A delegation of seven officials of the food and drug safety ministry is inspecting Kolon TissueGene, cell manufacturer Wuxi Apptech, and Thermo Fisher Scientific in the U.S. through Friday.

The inspectors will check when the company first recognized that the ingredient was not cartilage-derived but kidney-derived cells and how it was mislabeled. They will also inspect the data that analyzed the characteristics of the second fluid of Invossa.

The ministry is scheduled to complete the analysis on kidney-derived cells of the second fluid by early next week.

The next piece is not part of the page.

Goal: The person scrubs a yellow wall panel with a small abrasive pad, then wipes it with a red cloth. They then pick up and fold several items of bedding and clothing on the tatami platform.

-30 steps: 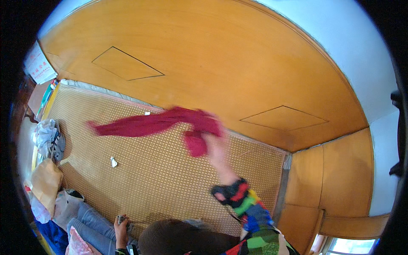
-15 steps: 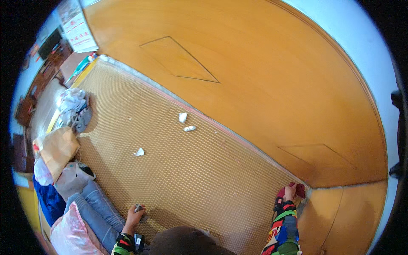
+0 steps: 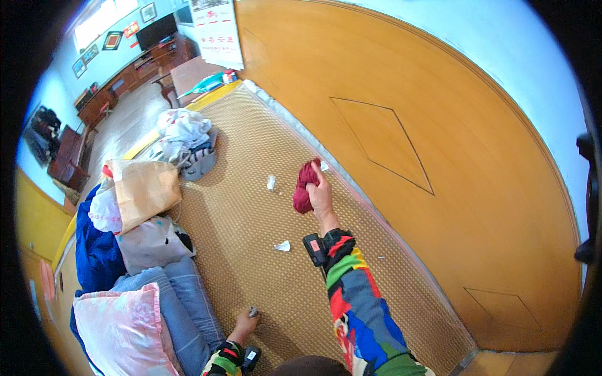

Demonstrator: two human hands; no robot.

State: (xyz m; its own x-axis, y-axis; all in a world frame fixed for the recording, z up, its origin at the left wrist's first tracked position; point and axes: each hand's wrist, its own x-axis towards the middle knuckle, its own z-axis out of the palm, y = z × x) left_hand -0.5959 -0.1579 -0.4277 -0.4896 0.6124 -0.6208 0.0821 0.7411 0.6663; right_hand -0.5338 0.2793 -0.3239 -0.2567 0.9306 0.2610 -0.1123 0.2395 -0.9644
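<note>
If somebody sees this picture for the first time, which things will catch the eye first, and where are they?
First comes the red cloth, bunched in the right hand, raised over the middle of the woven mat. Next, the big wooden headboard curves along the mat's right side. On the left edge lies a heap: a brown paper bag, a pink pillow and blue jeans, while the left hand rests on the mat below.
</note>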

Critics have said the ministry’s short tandem repeat (STR) testing was taking too long. However, a ministry official said an STR testing takes at least two to three weeks, flatly denying that the ministry was responding slowly.

The ministry also plans to do polymerase chain reaction (PCR) testing to detect a gene that exists only in kidney-derived cells among initial cells and check if the distributed drug’s cells in the second fluid had cartilage growth factor. It will also confirm whether radiations on the cells in the second fluid will kill the proliferative capacity.